GTFS Transformer
A real-time GTFS (General Transit Feed Specification) data transformer built in Go. This service processes and transforms public transit data for South Tyrol's transportation network as part of the Open Data Hub platform.
Overview
GTFS is the standard format for public transit schedules used by Google Maps, Apple Maps, and transit apps worldwide. However, raw GTFS data often needs transformation to be useful for real-time applications.
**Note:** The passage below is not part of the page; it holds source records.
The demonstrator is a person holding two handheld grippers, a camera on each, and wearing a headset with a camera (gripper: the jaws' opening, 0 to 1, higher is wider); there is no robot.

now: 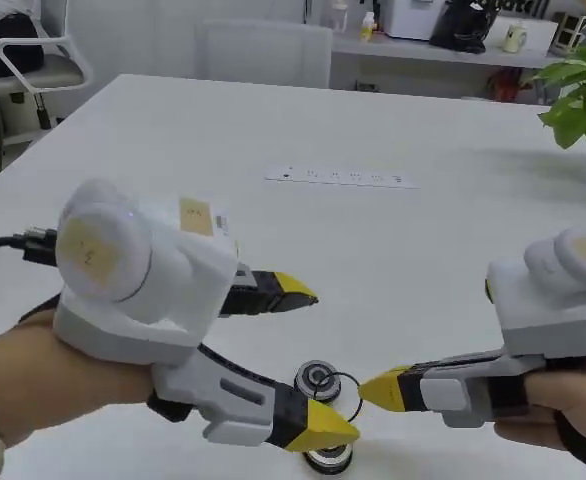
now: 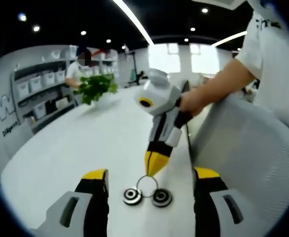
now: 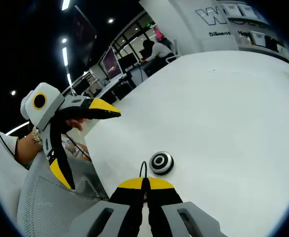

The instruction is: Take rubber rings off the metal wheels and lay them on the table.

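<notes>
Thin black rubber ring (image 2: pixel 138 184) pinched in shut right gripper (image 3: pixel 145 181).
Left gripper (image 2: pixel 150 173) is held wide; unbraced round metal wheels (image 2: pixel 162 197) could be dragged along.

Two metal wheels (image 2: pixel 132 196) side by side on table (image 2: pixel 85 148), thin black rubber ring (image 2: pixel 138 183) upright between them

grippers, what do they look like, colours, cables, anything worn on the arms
The left gripper and right gripper match: white bodies, grey-and-black jaws with yellow pointed ends. A black cable trails from the left one. That wrist wears a bead bracelet; the right arm has a short white sleeve.
</notes>
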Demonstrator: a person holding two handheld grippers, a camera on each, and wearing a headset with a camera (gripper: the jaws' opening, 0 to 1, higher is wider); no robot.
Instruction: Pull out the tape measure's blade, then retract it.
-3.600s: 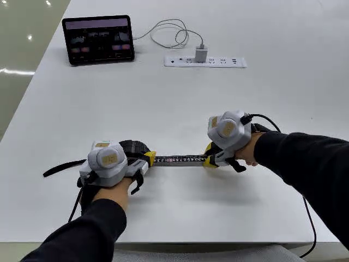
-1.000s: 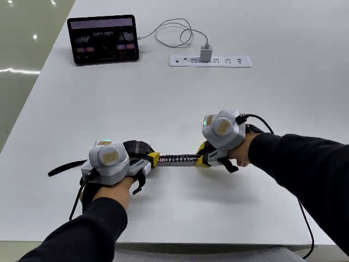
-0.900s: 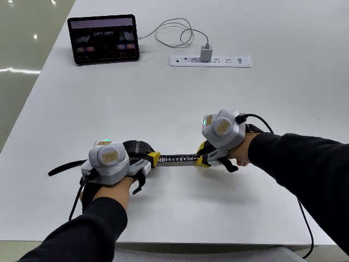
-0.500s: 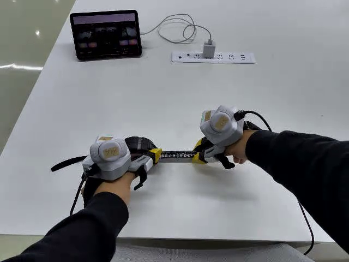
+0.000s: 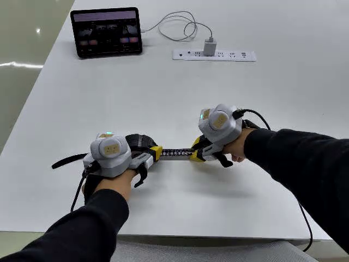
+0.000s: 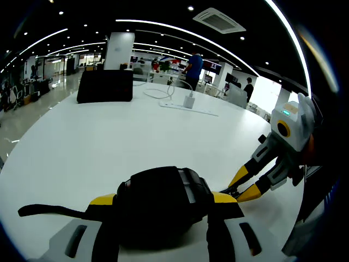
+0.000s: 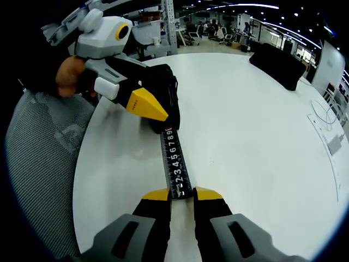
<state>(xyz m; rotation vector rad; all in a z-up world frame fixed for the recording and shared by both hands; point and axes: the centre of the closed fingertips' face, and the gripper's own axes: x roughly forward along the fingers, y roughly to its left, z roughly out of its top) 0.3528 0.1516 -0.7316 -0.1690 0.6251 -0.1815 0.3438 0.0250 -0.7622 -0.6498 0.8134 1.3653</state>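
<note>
So compared with a few seconds back, the right gripper has come in closer to the left gripper, and the stretch of blade showing between them is noticeably shorter. The camera has drifted a bit too, so the tablet's shift in the picture is just that.

Right now the tape measure sits on the white table near the front edge, left of centre. It's a black case, and the left gripper has its jaws clamped on either side of it, yellow tips hugging the body. A black strap trails off from the case to the left, lying flat on the table.

The blade runs out of the case toward the right, flat on the tabletop, with printed digits facing up. In the right gripper view, its free end is pinched between the right gripper's two yellow-tipped jaws, which are nearly together with just the blade between them. That same view has the left gripper up in the top left corner with the case held in it.

At the far end of the table, the tablet stands propped with its screen lit. Off to its right lies a white power strip with a charger plugged in. A cable loops from it back to the tablet.
</note>
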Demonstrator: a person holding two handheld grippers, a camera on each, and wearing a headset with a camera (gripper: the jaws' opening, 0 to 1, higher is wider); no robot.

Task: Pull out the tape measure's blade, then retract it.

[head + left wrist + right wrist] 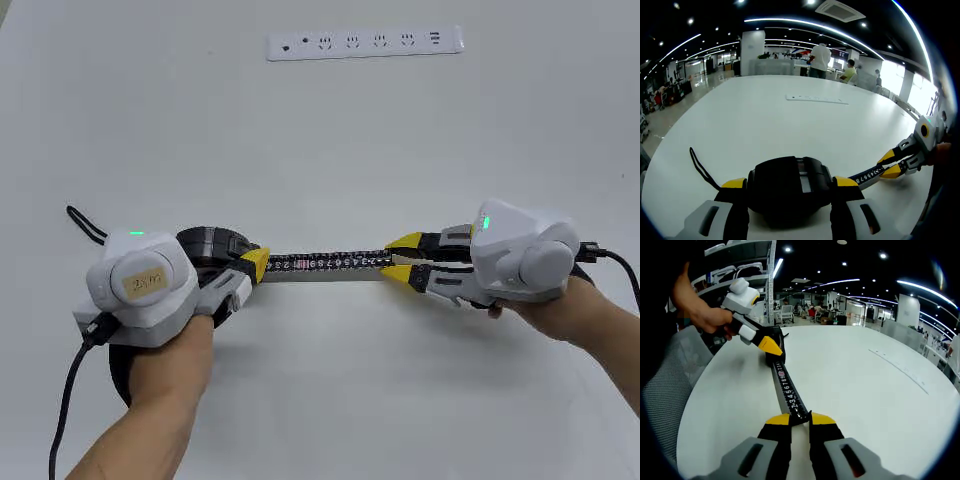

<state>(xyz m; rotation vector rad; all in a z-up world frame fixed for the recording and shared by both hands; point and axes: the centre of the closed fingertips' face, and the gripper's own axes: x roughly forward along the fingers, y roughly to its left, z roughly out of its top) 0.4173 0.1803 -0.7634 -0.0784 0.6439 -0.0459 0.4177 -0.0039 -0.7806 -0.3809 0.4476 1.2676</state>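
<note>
Currently the left claw (790,182) clamps the tape measure case (210,245), anchoring it on the worktop (330,130). Well apart from the case, the right claw (800,419) pinches the blade (786,387) end, holding it taut. Retraction not yet done.

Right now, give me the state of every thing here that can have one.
left gripper, shut on the tape measure case
right gripper, shut on the blade end
tape measure case, clamped, blade out
blade, partly pulled out, straight between the grippers
power strip, lying flat, sockets empty
</note>
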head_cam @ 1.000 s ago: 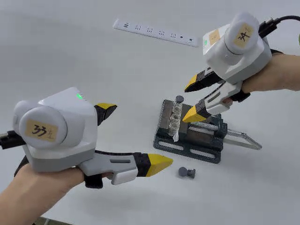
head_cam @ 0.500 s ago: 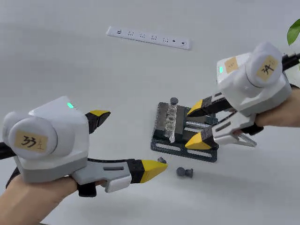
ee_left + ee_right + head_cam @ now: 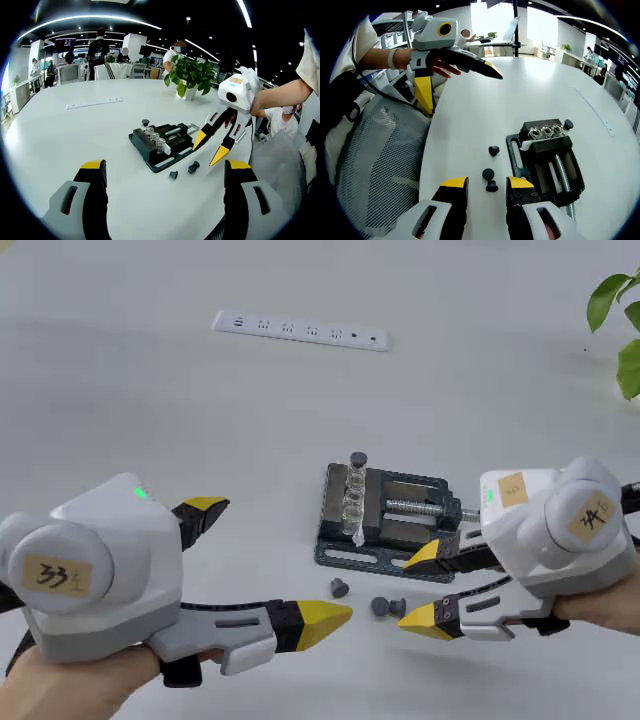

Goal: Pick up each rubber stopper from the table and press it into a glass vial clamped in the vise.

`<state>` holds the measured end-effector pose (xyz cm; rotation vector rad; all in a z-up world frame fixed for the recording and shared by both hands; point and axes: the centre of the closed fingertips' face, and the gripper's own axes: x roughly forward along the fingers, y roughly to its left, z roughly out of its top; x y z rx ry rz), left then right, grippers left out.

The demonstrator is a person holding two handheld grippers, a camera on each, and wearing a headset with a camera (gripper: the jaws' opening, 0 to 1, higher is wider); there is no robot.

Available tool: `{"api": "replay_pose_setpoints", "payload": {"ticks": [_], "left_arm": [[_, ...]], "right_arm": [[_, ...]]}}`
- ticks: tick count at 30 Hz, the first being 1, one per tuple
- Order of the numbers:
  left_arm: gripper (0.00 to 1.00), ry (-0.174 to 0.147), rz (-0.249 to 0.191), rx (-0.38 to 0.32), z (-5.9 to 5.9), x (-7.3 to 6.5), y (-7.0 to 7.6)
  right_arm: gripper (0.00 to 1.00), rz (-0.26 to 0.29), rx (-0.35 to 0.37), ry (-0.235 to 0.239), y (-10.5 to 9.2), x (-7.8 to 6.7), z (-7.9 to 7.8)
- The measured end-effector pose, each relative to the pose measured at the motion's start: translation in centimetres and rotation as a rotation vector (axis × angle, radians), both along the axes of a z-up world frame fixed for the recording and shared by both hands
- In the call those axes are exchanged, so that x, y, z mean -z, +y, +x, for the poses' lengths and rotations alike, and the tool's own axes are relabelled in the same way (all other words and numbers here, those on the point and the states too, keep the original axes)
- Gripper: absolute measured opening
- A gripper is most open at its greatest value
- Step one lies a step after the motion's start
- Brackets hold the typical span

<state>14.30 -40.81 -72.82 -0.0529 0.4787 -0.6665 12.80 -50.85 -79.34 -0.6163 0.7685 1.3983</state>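
Right gripper view: we logged one rubber stopper, judged light, soft, grippy, best held across its head; right gripper part-open, empty; left gripper wide, empty.

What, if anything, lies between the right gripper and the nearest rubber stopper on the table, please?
Nothing visible does. The right gripper, jaws open, faces the nearest stopper across a bare strip of table; the second stopper lies beyond it, not between.
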Motion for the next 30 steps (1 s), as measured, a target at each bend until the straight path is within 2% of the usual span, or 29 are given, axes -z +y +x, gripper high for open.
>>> {"api": "replay_pose_setpoints", "payload": {"ticks": [9, 12, 19, 20, 26, 27, 30], "left_arm": [[0.98, 0.004, 0.003, -0.001, -0.7, -0.1, -0.1], [0.98, 0.003, 0.009, 0.005, -0.6, 0.5, 0.3], [0.98, -0.001, 0.025, 0.023, -0.8, 0.6, 0.3], [0.98, -0.001, 0.027, 0.027, -0.9, 0.5, 0.2], [0.98, -0.008, 0.022, 0.023, -0.9, 0.5, 0.2], [0.98, -0.009, 0.019, 0.021, -1.0, 0.5, 0.1], [0.98, -0.011, 0.021, 0.022, -1.1, 0.5, -0.1]], "right_arm": [[0.21, -0.078, -0.082, -0.034, 0.1, 0.6, 0.1], [0.2, -0.107, -0.131, -0.039, 0.5, 0.8, 0.2], [0.18, -0.174, -0.234, -0.041, 1.1, 1.5, -0.1], [0.17, -0.196, -0.261, -0.04, 1.1, 1.8, -0.2], [0.15, -0.216, -0.271, -0.028, 1.8, 2.2, 0.2], [0.14, -0.227, -0.277, -0.018, 1.8, 2.3, 0.1], [0.13, -0.265, -0.299, -0.025, 1.7, 2.7, 0.2]]}}
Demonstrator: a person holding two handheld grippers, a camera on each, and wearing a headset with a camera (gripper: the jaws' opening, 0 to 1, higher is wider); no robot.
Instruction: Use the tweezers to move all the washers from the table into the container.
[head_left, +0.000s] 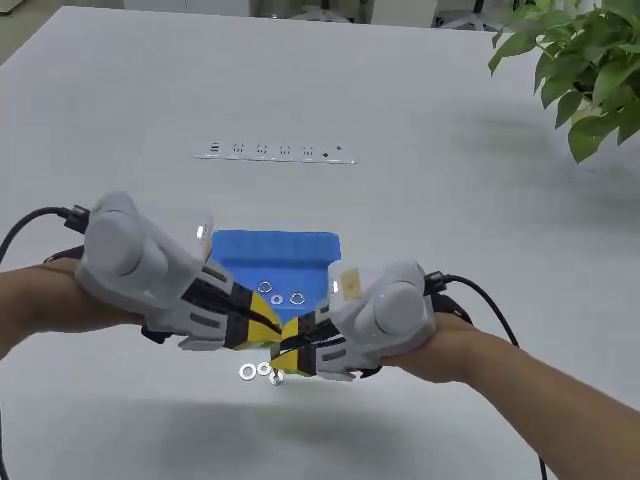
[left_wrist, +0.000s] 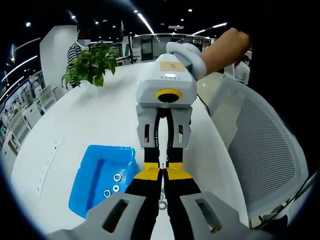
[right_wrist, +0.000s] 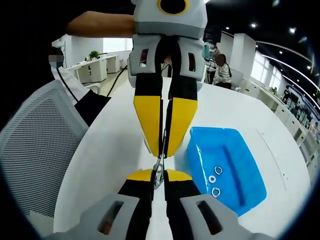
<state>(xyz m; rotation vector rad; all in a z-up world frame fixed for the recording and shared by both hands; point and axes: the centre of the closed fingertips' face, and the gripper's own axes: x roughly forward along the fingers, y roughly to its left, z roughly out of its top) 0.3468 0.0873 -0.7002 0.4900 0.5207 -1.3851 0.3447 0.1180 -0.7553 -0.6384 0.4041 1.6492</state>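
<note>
The left gripper (head_left: 268, 328) and right gripper (head_left: 292, 350) meet tip to tip just in front of the blue container (head_left: 275, 243) — both pairs of jaws pressed together on the thin tweezers (right_wrist: 158, 171) — with three washers (head_left: 262, 371) on the table (head_left: 400, 120) beneath them and three more lying inside the container.

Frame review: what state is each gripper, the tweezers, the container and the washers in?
left gripper: jaws shut, tips meeting the right gripper's.
right gripper: shut on the tweezers.
tweezers: pinched, running between both grippers' tips.
container: upright, open.
washers inside: three, lying flat in the container.
loose washers: on the table, not yet moved.
</note>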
This transformer ingests GTFS-RT (real-time) feeds from multiple transit operators, normalizes the data, and provides a unified API for downstream consumers. It's currently processing live data for buses, trains, and cable cars across South Tyrol.
Key Features
Real-time Processing
Processes GTFS-RT feeds with sub-second latency, providing live vehicle positions and arrival predictions.
Data Normalization
Merges data from multiple operators with different formats into a consistent, clean schema.
Validation & Alerts
Validates incoming data against GTFS spec and generates alerts for service disruptions and delays.
REST & GraphQL APIs
Exposes transformed data through both REST and GraphQL endpoints for flexible consumption.
Architecture
The service is built with Go's concurrency primitives at its core. Each data source runs in its own goroutine, polling for updates and pushing to a central processing pipeline via channels.
Protocol Buffers are used for efficient serialization of GTFS-RT messages. The transformer decodes protobuf feeds, applies business logic transformations, and stores results in Redis for fast retrieval.
The service processes over 50,000 vehicle position updates daily with an average latency of 200ms from source to API.
Tech Stack
What I Learned
Working with real-time data streams taught me about the challenges of eventual consistency, handling out-of-order messages, and building resilient systems that gracefully degrade when upstream sources fail.
I also gained experience with the GTFS specification and the complexities of public transit scheduling, including exceptions for holidays, route variants, and real-time delay propagation.